▶ [Task requirements] Print every record exactly, omitting none.

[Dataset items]

⟨

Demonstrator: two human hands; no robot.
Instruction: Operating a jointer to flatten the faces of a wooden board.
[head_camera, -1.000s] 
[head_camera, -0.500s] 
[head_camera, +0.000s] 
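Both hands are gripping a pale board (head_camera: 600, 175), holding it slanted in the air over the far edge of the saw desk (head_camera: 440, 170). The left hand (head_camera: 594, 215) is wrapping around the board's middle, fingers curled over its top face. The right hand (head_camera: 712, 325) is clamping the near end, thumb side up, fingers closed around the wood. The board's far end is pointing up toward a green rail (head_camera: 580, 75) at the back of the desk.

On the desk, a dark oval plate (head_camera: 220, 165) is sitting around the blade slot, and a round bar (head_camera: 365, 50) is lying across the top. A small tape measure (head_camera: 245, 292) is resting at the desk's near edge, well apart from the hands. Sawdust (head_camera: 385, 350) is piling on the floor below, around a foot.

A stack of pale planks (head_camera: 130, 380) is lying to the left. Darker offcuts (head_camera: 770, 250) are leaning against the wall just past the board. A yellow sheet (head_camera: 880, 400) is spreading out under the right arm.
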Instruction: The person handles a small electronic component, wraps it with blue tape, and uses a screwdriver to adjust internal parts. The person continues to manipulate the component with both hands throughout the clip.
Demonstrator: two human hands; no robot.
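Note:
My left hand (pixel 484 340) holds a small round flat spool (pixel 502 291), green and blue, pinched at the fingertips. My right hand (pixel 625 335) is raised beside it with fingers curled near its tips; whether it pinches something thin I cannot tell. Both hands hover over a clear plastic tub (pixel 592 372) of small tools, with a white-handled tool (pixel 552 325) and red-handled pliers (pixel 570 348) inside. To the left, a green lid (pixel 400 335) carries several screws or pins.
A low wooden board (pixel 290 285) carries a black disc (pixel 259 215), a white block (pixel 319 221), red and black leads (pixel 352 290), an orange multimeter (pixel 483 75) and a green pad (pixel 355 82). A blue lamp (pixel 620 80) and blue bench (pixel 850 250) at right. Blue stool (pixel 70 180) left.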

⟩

▶ [Answer space]
Demonstrator: two human hands; no robot.
Instruction: Operating a jointer to flatten the faces of a wooden board.
[head_camera, -1.000s] 
[head_camera, -0.500s] 
[head_camera, +0.000s] 
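Both hands are gripping a pale board (head_camera: 600, 175), holding it slanted in the air over the far edge of the saw desk (head_camera: 440, 170). The left hand (head_camera: 594, 215) is wrapping around the board's middle, fingers curled over its top face. The right hand (head_camera: 712, 325) is clamping the near end, thumb side up, fingers closed around the wood. The board's far end is pointing up toward a green rail (head_camera: 580, 75) at the back of the desk.

On the desk, a dark oval plate (head_camera: 220, 165) is sitting around the blade slot, and a round bar (head_camera: 365, 50) is lying across the top. A small tape measure (head_camera: 245, 292) is resting at the desk's near edge, well apart from the hands. Sawdust (head_camera: 385, 350) is piling on the floor below, around a foot.

A stack of pale planks (head_camera: 130, 380) is lying to the left. Darker offcuts (head_camera: 770, 250) are leaning against the wall just past the board. A yellow sheet (head_camera: 880, 400) is spreading out under the right arm.
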Instruction: The person handles a small electronic component, wraps it with blue tape, and uses a screwdriver to adjust internal parts. The person continues to manipulate the component with both hands throughout the clip.
Demonstrator: two human hands; no robot.
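Note:
My left hand (pixel 484 340) holds a small round flat spool (pixel 502 291), green and blue, pinched at the fingertips. My right hand (pixel 625 335) is raised beside it with fingers curled near its tips; whether it pinches something thin I cannot tell. Both hands hover over a clear plastic tub (pixel 592 372) of small tools, with a white-handled tool (pixel 552 325) and red-handled pliers (pixel 570 348) inside. To the left, a green lid (pixel 400 335) carries several screws or pins.
A low wooden board (pixel 290 285) carries a black disc (pixel 259 215), a white block (pixel 319 221), red and black leads (pixel 352 290), an orange multimeter (pixel 483 75) and a green pad (pixel 355 82). A blue lamp (pixel 620 80) and blue bench (pixel 850 250) at right. Blue stool (pixel 70 180) left.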

The exercise requires no more work.